Atlanta, Georgia-based enterprise resource planning vendor Mapics Inc is to bring out a supply chain management software offering, or advanced planning system (APS), named Wisdom. The AS-400 specialist will announce the new package at the CeBit conference in Hannover this week. The system will be commercially available from June 21.

Joe Phelan, Mapics’ APS product manager, says the system modernizes traditional planning applications by combining and integrating four elements of the process: master scheduling; material requirements planning; capacity requirements planning; finite capacity planning. Master scheduling deals with forecasting and analyzing demand. The two planning sectors calculate the resources needed, the personnel and machinery at the shop floor end, and the raw materials in the stock room. The fourth part represents an overall feasibility check, to see if the theoretical plans will actually function in practice.

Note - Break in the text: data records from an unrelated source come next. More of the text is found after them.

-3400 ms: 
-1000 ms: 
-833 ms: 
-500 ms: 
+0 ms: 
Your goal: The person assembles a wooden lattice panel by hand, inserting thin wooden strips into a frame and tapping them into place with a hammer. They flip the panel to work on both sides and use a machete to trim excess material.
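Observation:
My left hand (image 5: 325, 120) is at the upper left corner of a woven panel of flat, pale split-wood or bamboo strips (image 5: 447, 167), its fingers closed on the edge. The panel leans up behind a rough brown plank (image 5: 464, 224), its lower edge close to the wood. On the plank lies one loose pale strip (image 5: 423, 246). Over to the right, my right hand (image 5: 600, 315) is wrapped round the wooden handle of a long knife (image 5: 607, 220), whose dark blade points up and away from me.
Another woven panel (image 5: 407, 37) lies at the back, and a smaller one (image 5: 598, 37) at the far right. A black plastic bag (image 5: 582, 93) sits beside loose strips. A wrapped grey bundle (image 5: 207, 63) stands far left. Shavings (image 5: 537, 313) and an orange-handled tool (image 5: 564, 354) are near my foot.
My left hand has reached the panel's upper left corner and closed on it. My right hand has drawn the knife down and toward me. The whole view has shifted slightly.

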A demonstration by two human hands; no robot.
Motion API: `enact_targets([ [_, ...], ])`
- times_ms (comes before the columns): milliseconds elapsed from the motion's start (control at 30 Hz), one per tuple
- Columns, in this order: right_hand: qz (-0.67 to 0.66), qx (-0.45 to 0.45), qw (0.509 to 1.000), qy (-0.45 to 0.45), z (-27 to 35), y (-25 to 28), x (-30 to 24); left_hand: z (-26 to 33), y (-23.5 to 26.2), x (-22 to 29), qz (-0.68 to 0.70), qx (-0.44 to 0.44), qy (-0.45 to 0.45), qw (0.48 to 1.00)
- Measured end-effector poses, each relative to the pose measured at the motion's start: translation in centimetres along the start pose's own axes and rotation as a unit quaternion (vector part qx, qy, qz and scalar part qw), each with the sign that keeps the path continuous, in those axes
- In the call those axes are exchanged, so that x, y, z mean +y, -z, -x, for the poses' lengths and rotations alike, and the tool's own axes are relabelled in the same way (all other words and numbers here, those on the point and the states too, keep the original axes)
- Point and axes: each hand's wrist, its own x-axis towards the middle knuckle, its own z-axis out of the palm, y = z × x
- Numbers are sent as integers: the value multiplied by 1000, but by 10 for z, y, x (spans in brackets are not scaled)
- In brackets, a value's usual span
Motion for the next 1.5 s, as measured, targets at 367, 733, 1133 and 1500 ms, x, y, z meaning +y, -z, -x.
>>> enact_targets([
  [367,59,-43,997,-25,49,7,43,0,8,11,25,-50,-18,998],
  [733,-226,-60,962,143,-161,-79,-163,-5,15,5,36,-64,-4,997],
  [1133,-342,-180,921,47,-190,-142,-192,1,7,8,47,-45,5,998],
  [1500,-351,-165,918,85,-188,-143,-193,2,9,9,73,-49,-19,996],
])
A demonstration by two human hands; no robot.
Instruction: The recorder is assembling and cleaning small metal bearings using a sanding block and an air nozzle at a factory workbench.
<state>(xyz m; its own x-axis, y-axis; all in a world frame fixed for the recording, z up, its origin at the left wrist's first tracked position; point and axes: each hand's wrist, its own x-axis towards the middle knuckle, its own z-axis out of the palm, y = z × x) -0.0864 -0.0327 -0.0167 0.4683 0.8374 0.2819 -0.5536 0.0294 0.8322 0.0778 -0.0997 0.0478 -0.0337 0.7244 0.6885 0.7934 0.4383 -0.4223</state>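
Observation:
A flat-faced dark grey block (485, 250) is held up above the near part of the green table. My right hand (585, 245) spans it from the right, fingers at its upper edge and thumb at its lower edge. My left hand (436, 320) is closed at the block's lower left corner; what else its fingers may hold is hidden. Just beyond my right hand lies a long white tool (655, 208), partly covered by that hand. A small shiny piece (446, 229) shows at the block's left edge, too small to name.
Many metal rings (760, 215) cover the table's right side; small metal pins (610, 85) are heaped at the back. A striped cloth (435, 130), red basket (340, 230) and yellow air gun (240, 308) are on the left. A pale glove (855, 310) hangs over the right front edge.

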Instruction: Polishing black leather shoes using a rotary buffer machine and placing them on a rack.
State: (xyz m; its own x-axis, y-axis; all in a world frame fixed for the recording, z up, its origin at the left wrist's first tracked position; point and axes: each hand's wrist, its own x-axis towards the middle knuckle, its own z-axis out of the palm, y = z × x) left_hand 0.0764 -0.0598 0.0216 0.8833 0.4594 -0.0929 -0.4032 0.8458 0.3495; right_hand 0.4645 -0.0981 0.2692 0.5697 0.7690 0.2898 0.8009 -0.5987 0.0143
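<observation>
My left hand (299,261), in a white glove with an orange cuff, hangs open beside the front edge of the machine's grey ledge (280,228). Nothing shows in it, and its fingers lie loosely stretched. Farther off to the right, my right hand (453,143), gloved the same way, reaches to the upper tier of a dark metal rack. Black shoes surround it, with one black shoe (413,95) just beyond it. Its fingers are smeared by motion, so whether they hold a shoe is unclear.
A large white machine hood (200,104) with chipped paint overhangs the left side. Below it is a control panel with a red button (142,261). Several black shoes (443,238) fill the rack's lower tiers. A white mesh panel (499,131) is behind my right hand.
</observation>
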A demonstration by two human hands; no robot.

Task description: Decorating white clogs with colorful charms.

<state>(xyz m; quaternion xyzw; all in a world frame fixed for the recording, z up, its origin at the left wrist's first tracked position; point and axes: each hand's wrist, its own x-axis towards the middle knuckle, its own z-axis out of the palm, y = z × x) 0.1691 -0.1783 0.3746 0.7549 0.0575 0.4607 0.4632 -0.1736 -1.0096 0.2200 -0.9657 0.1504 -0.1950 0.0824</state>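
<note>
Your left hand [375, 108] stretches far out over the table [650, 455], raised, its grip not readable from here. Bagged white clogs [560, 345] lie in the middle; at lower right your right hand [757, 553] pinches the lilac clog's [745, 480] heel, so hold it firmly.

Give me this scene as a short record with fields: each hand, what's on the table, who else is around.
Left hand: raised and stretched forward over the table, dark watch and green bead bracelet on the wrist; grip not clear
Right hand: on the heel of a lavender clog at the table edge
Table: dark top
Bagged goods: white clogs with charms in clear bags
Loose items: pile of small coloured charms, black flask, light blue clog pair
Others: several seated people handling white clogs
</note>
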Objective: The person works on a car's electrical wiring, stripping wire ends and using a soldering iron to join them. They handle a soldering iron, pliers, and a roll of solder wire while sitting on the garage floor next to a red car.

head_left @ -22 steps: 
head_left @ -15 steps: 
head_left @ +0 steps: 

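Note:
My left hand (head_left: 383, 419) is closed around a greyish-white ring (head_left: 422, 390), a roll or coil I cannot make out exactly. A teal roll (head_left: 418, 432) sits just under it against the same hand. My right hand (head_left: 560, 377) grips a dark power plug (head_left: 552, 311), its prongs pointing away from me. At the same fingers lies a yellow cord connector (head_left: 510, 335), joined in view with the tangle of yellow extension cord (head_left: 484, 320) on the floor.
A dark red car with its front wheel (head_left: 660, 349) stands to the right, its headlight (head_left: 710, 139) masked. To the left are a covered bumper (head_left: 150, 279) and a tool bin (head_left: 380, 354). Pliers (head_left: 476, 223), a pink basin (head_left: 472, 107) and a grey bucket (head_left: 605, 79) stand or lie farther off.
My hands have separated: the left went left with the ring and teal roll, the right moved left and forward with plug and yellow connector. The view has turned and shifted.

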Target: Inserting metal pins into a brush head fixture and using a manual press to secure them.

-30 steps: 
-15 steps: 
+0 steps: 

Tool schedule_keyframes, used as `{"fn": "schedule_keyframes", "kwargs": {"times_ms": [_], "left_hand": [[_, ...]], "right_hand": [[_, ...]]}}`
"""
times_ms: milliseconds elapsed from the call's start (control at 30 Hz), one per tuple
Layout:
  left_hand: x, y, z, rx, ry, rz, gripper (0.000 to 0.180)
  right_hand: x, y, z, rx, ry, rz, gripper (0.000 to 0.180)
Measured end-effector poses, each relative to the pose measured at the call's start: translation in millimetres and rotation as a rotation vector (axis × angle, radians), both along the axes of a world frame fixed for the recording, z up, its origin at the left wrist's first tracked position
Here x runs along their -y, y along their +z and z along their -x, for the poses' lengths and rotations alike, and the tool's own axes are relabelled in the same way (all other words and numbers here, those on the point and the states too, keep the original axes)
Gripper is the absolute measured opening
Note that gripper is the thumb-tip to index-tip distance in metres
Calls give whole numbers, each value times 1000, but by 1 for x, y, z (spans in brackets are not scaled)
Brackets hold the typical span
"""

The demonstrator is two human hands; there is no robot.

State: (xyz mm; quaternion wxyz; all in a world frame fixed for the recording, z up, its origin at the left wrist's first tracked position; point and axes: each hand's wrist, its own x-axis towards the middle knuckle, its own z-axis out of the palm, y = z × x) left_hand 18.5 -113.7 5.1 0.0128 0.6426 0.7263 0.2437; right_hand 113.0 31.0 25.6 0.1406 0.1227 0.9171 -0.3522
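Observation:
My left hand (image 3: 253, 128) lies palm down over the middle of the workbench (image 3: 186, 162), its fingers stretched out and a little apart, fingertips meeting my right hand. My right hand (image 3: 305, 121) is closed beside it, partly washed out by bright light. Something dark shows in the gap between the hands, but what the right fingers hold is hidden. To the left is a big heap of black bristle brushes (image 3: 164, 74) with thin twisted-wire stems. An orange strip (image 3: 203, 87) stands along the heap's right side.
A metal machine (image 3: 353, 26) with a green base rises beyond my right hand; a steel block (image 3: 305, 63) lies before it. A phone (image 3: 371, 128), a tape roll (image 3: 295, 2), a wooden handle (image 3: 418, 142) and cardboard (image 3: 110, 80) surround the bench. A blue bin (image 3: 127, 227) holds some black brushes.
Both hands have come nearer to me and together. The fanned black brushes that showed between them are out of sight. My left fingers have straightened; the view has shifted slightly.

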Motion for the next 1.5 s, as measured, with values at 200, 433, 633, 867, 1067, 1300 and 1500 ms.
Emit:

Wisdom coordinates and synchronizes all resources at the same time, says Phelan. The advantages that the package has over traditional systems lie in timing, integration, flexibility, and cost cutting. Separation of the different processes meant that blockages, bottlenecks or disruptions would be registered but not explained. Wisdom explains what the problems are, where, why, and how to solve them. The system can be used for simulation, to check whether a customer’s order will arrive on time, or whether overtime will free blockages.

It also saves on human output, automating what are essentially iterative processes previously fulfilled by humans. It does this by solving ‘exception message’ problems automatically, instead of sending someone to investigate why the red light is flashing. Phelan was unable to offer an idea of cost, other than to predict that Wisdom will be anything from 50-70% less than the market in general. Phelan’s claim that one of the advantages we can offer to the market place is a reduced time of implementation, sounds hollow in the absence of evidence.

Mapics has tried to reduce code complexity to offer a common sense approach to the APS market. Dialight has been testing the system since December, but it is still not fully installed, which may or may not give an indication of implementation cycles. Responding to questions regarding Mapics’ late entry onto the supply chain management scene, Phelan hedges, we’re late in relation to the major independents, but not the large ERP providers. He cites Oracle, which has a partnering strategy, as a company slower on the APS uptake.

Schlumberger Ltd, the French smart card specialist, has already placed an order for a $1m Mapics ERP package that includes Wisdom. Mapics also intends to introduce ERP software packages for the Windows NT platform at some stage in 2000, although it had previously suggested they would be available from March this year.